• **Records for this exercise**:
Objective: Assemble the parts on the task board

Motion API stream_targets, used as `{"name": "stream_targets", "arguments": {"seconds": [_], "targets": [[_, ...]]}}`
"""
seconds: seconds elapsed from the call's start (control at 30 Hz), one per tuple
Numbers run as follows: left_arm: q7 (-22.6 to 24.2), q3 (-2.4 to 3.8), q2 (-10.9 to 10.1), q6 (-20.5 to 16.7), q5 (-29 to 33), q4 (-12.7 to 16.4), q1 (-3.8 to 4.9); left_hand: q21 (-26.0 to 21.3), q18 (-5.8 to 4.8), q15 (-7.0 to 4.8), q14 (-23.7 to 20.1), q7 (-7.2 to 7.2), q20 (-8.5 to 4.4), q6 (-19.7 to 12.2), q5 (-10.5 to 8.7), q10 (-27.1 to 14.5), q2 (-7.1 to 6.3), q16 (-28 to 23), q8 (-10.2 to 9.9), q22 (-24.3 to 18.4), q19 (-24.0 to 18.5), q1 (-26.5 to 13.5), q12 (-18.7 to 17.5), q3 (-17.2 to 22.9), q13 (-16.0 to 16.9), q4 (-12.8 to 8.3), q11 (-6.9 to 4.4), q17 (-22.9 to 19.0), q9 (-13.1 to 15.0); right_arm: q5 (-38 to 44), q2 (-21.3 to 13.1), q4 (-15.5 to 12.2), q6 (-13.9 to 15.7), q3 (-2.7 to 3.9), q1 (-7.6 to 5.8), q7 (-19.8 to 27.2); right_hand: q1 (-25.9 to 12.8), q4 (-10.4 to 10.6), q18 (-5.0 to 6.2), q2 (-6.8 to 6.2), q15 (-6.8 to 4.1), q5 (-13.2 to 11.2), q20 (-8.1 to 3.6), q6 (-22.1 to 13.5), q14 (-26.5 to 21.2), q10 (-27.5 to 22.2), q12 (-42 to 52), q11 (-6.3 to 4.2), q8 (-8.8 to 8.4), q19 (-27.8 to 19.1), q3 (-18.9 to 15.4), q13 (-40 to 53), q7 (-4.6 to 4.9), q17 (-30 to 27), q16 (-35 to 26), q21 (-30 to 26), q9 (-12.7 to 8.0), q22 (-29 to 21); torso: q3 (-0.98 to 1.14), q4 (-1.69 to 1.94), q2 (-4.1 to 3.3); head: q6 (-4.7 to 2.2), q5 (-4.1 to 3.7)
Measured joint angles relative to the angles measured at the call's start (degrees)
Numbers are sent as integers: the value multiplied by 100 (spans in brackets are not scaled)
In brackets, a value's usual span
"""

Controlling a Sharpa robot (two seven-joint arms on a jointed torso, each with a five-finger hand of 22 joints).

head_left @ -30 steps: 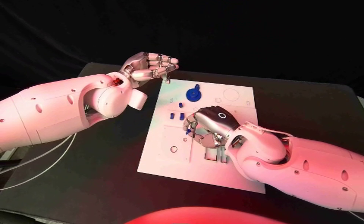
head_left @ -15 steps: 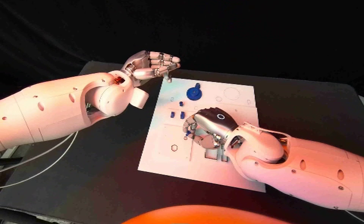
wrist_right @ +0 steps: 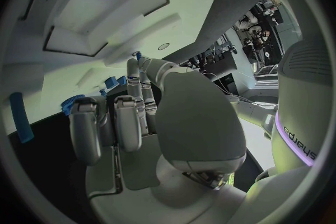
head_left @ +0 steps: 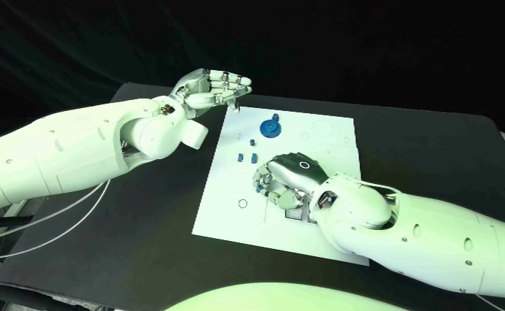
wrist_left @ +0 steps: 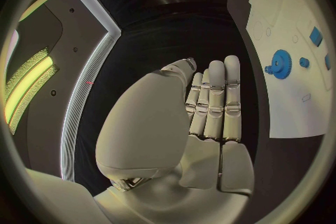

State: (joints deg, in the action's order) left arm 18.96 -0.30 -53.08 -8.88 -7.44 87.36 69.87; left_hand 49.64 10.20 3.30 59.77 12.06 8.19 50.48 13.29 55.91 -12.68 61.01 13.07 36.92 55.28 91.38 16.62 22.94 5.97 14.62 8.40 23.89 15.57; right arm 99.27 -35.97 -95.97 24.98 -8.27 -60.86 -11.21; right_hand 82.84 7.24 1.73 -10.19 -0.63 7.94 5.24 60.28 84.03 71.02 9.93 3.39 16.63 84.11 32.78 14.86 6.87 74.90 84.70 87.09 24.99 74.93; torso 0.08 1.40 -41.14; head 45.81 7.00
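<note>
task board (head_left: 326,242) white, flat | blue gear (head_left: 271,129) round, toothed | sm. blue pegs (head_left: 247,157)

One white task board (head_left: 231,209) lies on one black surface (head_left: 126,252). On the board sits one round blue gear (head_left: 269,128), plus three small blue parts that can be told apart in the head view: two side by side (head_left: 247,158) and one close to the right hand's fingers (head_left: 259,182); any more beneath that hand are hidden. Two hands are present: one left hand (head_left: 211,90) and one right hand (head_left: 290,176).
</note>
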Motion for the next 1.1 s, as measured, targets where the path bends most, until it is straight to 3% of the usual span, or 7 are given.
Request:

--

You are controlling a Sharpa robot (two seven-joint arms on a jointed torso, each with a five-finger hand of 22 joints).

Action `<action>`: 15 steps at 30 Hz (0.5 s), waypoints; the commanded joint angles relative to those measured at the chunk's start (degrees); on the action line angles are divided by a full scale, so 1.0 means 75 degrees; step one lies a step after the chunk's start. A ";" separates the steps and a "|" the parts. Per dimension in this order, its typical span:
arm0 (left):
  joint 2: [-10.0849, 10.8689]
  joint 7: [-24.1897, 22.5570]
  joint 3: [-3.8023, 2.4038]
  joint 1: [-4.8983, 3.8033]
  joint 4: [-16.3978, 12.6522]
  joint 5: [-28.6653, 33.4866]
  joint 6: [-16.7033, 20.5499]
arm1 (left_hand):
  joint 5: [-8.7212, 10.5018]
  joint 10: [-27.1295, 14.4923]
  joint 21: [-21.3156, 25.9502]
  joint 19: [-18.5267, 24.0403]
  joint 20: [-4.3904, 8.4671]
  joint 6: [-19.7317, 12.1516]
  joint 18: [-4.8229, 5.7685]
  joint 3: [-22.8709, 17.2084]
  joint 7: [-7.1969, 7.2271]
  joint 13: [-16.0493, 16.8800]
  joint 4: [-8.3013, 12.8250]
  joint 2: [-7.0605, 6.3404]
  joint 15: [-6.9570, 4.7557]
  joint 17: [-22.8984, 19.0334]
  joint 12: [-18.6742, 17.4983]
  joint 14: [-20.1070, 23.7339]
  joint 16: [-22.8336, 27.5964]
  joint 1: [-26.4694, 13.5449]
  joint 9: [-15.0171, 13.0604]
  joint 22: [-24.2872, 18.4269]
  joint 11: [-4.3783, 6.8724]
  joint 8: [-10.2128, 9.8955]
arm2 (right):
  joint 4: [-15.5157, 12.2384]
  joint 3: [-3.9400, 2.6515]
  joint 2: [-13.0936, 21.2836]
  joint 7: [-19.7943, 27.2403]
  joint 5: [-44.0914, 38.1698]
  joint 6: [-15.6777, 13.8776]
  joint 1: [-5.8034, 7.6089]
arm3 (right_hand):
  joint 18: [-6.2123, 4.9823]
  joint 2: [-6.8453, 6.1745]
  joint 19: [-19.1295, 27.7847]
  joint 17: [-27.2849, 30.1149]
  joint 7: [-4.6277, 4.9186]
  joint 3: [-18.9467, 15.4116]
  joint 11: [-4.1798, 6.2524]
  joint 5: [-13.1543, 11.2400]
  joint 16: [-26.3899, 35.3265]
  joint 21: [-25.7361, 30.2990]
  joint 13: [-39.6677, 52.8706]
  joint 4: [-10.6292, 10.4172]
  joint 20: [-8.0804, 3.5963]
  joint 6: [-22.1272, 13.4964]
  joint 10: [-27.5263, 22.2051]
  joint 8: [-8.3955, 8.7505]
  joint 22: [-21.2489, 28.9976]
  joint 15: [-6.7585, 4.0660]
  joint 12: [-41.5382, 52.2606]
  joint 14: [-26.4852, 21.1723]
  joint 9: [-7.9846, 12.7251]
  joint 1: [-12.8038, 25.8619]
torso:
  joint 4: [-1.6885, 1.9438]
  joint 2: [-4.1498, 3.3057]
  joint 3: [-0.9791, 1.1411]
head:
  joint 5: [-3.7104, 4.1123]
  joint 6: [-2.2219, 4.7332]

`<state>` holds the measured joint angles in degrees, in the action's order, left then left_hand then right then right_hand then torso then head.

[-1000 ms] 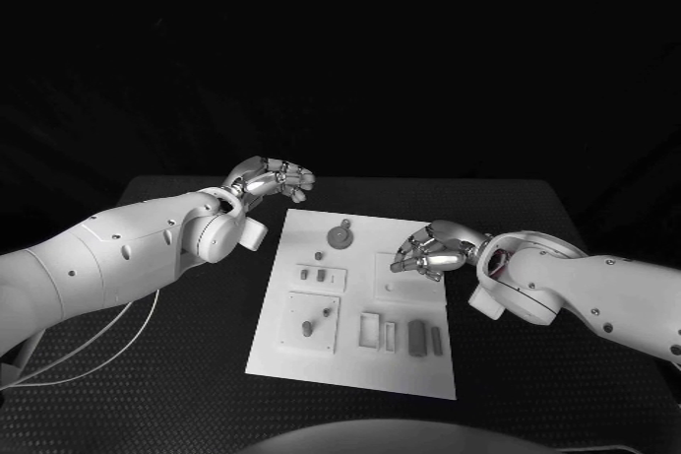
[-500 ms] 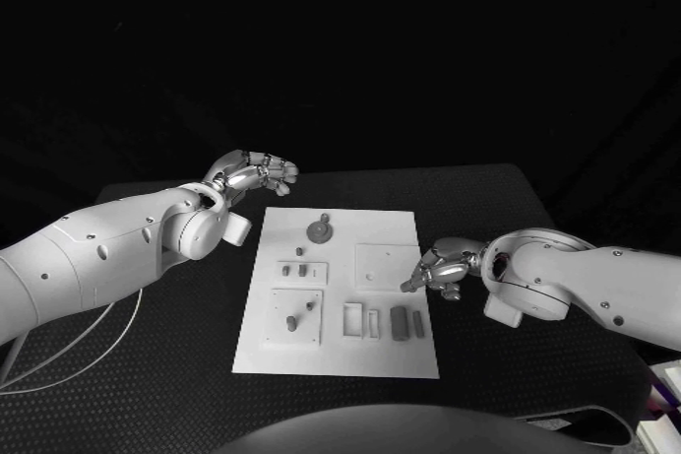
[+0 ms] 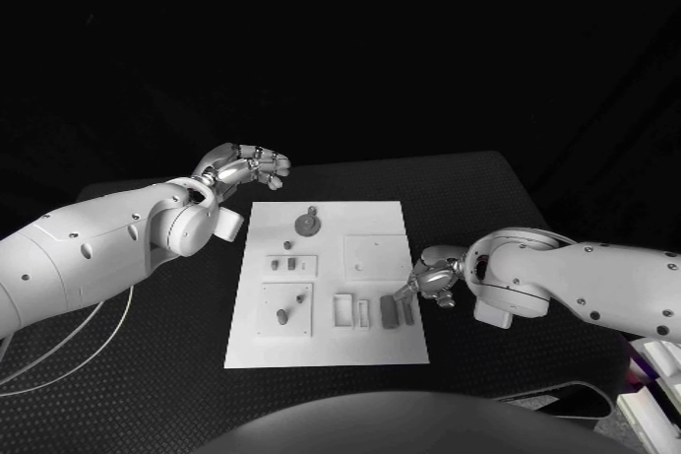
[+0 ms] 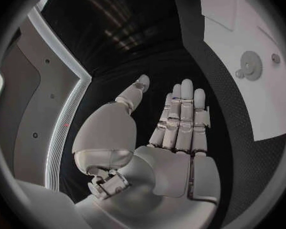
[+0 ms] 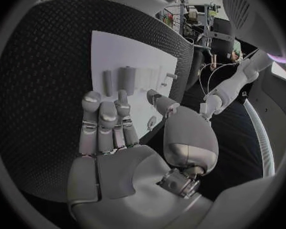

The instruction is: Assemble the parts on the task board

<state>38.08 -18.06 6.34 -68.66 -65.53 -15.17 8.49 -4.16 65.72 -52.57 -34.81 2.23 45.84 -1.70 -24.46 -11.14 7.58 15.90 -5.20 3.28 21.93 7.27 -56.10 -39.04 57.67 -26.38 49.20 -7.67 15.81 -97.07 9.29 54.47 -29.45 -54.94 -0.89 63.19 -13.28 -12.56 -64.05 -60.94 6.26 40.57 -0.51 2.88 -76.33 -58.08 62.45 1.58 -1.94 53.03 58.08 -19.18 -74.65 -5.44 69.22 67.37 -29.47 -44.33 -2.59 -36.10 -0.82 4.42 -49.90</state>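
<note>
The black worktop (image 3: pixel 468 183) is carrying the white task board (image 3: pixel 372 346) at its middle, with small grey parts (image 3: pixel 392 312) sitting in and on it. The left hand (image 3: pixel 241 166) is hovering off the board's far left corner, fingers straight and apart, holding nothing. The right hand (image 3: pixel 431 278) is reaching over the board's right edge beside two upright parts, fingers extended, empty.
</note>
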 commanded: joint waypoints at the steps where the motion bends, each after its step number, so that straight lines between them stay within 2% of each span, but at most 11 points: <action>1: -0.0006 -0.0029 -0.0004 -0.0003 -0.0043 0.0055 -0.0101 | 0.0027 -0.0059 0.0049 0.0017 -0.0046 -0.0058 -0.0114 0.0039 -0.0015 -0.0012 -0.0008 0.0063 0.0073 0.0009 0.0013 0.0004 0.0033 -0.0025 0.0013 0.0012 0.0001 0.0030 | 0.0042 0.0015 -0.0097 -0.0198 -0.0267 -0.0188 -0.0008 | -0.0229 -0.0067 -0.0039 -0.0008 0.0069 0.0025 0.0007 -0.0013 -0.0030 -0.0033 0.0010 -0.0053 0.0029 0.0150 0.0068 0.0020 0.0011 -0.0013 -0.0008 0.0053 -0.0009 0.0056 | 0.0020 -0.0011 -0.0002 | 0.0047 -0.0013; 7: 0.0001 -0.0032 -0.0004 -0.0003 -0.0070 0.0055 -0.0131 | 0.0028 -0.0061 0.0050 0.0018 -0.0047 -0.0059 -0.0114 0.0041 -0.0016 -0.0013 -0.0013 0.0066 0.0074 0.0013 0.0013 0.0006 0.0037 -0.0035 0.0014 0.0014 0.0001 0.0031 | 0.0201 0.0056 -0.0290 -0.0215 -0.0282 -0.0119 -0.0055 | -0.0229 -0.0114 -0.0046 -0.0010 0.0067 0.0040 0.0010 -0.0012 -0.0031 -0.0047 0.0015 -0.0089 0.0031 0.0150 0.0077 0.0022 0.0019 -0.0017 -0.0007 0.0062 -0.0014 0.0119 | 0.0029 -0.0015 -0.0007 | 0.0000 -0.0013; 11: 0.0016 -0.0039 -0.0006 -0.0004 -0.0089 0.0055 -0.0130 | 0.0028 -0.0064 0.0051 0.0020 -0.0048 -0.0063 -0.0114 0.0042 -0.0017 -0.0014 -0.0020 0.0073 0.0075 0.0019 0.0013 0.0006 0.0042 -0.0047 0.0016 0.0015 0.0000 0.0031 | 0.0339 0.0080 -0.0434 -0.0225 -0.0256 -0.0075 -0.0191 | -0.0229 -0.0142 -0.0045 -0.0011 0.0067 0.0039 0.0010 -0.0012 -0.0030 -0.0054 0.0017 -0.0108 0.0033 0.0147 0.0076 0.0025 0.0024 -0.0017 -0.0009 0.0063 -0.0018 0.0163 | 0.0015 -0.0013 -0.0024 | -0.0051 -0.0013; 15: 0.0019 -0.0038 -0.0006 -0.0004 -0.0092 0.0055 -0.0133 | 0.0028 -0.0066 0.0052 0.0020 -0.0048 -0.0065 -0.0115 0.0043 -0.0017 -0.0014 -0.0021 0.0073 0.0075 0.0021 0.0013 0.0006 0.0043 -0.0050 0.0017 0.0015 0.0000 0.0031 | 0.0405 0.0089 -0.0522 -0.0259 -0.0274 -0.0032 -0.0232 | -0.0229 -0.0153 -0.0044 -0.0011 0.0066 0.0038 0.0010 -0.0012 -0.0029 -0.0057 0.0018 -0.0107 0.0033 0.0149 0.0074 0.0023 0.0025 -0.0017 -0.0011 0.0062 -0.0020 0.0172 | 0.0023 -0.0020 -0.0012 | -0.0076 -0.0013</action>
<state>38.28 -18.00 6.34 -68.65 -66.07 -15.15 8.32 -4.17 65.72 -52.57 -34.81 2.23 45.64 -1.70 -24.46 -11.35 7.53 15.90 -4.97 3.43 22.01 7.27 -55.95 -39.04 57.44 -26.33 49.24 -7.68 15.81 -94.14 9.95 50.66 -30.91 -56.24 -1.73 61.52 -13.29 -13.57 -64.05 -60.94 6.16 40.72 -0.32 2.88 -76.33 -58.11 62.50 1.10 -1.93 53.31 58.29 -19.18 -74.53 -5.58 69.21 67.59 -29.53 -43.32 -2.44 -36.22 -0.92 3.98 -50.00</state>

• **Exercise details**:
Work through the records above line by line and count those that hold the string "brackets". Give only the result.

• **Answer to this exercise**:
2